✨️yorum yapin✨️
hayat bazen aptal bir şakadan ibaret olabiliyordu ya da sadece küçük bir yanlış anlaşılma. küçücük bir şeyin kendinden katbekat büyük sorunları olabiliyordu, insanı delirten sonuçları olabiliyordu.
taehyung kendini bir anda kontrolden çıkmış hissediyordu, vitesi bozulmuş bir araba ya da minik bir rüzgar nedeniyle ağacından ayrılmış bir yaprak gibi kontrolden çıkmıştı ve duramıyordu. yolun sonun ne olduğunu bilmeden savruluyordu ve bu bilinmezlik onu kasıp kavuruyordu.

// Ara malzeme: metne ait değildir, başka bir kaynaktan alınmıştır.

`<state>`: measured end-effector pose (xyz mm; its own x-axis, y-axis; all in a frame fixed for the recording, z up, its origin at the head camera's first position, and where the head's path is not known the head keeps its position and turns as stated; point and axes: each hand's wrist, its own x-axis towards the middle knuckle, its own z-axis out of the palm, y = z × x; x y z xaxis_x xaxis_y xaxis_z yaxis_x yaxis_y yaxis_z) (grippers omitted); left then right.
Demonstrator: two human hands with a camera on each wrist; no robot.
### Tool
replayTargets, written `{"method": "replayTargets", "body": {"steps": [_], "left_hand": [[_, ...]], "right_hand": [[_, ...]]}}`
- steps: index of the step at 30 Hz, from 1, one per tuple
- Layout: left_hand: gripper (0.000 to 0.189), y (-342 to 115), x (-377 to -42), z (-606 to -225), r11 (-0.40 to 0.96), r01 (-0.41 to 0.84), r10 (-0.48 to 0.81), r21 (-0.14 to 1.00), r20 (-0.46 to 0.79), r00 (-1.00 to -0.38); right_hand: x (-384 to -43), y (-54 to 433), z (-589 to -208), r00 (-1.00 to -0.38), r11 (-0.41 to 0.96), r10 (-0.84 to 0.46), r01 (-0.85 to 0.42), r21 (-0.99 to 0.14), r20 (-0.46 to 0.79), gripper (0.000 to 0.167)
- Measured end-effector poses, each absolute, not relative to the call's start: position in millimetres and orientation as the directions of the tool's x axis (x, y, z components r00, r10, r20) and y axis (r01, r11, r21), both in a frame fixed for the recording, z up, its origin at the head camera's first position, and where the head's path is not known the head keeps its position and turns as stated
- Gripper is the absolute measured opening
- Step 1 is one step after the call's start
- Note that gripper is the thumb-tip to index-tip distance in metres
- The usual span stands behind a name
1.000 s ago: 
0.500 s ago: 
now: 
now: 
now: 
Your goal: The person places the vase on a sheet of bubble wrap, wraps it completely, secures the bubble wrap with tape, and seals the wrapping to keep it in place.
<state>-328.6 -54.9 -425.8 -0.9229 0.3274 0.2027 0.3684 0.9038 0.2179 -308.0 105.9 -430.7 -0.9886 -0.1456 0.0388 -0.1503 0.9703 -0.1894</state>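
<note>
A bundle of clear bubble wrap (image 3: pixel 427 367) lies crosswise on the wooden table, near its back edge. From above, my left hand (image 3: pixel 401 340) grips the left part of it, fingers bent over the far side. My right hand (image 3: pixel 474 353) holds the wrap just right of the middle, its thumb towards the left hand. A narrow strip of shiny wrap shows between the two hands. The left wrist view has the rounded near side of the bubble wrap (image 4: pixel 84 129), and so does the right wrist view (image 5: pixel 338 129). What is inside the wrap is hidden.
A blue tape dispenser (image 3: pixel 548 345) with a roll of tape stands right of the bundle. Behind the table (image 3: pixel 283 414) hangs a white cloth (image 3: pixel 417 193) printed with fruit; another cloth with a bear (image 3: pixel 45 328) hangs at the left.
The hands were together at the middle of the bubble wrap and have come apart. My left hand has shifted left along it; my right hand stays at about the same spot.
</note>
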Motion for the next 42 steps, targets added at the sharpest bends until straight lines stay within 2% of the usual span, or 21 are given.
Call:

tek istediği ruh eşiyle mutlu bir yaşamken şimdi küçük bir yanlış anlaşılmayla nerelere gelmişti. hiç adeti olmasa da arkadaşlarının dediği gibi kafa dağıtmak için şişelerce içiyordu, hoş jeongguk'la tanıştığından beri sınırlarını öylesine genişletmişti ki kendisini tanıyamadığını hissediyordu.
yüksek sesli müzik gittikçe kendisini rahatsız ederken çoktan yarısına geldiği bardağa baktı. aslında planları küçük bir barbekücüye gidip soju içmekken kendilerini seul'un bilinen barlarından birinde bulmuşlardı. arkadaşlarının ayarladığı locada oturuyordu, yoongi çoktan kalkmış piste kendisini atmıştı etrafındaki birkaç omegayla dans ediyordu namjoon'sa telefonuyla ilgileniyordu ki yüksek ihtimal eşiyle konuşuyordu. taehyung'sa tek tek boşalan bardakları izleyip sessizce oturuyordu biraz da başı ağrıyordu.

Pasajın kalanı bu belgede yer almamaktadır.